WHAT TO PRODUCE: Needed from the data below: every line from the one with "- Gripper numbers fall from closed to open" up to and including the one with "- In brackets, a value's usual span", repeated exactly and with nothing else.
___ PROVIDED DATA ___
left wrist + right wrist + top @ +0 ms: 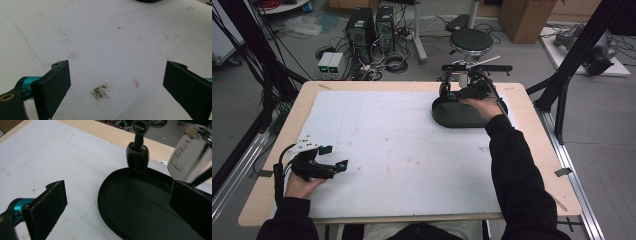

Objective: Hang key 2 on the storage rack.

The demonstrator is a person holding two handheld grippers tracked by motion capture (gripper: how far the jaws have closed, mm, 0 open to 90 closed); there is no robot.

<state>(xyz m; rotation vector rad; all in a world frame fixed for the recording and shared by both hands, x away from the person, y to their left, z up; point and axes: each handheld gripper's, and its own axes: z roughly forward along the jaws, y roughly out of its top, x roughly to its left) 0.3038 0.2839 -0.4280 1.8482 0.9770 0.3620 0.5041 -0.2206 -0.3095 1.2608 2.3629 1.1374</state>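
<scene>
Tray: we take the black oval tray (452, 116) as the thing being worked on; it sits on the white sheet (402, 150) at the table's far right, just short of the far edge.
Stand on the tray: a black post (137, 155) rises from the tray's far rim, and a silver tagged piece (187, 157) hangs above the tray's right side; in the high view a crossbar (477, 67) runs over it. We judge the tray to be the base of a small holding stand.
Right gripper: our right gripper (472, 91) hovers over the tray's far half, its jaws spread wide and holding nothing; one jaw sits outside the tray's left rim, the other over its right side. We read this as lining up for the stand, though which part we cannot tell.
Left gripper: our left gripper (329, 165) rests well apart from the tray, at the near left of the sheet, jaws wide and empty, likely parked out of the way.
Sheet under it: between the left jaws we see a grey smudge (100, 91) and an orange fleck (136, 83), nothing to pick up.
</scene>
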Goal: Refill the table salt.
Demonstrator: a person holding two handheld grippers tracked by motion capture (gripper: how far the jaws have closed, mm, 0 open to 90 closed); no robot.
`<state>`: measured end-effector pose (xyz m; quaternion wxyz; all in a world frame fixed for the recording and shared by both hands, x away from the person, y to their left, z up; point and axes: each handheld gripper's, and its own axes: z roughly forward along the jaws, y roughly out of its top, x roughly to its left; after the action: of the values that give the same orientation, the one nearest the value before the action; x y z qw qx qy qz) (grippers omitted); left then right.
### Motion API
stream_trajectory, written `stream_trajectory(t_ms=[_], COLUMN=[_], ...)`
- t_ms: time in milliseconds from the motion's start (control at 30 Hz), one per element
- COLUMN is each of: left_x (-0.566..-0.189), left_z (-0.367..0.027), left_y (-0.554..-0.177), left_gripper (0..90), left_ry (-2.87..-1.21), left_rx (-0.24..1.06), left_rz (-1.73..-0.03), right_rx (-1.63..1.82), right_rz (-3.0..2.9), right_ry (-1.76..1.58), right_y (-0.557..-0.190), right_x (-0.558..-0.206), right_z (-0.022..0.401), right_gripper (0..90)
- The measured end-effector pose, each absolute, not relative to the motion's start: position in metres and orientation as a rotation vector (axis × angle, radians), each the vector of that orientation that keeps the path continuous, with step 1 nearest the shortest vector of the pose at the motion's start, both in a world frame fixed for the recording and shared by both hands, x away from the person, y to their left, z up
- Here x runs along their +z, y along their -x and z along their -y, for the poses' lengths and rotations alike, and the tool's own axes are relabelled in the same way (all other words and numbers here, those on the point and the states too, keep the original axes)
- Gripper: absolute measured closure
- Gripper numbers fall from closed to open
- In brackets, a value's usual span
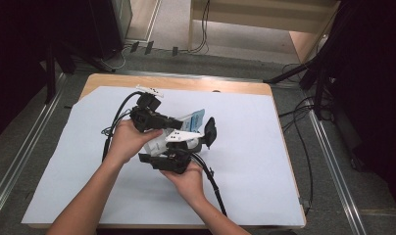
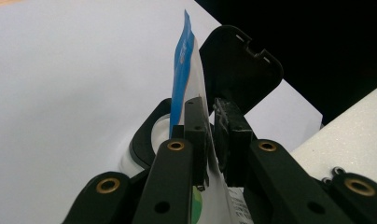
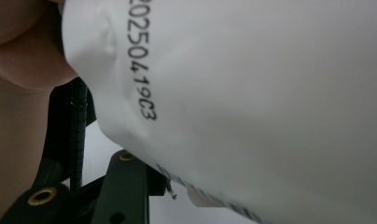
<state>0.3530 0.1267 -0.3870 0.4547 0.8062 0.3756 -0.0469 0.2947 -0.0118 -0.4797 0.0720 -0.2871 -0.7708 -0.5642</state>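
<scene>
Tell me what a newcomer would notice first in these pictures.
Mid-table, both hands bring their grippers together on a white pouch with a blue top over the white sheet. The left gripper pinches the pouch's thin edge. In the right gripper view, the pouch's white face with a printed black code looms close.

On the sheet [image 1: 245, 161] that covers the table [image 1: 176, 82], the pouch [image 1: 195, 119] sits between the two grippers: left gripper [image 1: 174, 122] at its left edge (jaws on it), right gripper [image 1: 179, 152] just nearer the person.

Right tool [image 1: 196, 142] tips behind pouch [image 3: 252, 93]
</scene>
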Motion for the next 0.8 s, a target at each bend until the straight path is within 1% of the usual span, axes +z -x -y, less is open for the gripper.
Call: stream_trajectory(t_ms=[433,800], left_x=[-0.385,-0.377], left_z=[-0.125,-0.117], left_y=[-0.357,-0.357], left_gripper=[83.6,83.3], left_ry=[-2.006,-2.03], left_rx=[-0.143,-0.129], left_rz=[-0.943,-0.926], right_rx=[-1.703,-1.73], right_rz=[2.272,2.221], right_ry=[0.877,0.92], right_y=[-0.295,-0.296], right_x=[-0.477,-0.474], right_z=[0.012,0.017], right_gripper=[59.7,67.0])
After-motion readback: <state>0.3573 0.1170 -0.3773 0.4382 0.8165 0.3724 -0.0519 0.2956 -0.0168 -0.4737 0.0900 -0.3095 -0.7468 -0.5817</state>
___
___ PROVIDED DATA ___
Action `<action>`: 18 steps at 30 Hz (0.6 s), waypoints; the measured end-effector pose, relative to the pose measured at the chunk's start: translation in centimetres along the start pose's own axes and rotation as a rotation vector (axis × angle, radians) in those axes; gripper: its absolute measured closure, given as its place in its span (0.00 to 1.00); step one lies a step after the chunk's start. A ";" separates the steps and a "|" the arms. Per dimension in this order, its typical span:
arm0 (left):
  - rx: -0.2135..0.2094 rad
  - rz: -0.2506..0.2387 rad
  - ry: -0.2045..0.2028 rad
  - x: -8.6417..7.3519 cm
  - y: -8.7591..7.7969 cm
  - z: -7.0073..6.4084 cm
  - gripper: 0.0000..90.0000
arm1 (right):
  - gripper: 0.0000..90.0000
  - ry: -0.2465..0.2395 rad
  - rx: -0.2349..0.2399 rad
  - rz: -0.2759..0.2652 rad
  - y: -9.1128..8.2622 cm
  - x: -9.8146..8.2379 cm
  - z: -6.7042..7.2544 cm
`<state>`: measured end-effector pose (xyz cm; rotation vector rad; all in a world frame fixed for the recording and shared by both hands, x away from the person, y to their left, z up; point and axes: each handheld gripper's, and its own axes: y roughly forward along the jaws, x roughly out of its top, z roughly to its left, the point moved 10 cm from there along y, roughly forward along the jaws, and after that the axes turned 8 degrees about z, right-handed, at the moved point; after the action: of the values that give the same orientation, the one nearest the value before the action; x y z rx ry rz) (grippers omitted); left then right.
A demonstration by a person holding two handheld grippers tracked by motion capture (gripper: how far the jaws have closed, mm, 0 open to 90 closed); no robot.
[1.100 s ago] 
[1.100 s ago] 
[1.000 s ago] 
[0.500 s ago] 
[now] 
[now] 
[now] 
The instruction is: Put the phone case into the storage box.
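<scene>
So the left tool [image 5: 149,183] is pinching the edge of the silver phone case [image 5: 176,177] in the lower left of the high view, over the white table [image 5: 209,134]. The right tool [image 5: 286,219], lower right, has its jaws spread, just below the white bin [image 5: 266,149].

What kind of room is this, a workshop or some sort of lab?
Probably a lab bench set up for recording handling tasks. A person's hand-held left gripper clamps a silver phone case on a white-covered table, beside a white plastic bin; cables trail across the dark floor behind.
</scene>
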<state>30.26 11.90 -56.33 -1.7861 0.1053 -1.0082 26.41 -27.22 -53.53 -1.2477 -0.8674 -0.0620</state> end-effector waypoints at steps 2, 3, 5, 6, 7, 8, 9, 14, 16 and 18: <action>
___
OUTPUT OF THE EXERCISE:
- Gripper numbers fall from closed to open
- In brackets, a value's usual span

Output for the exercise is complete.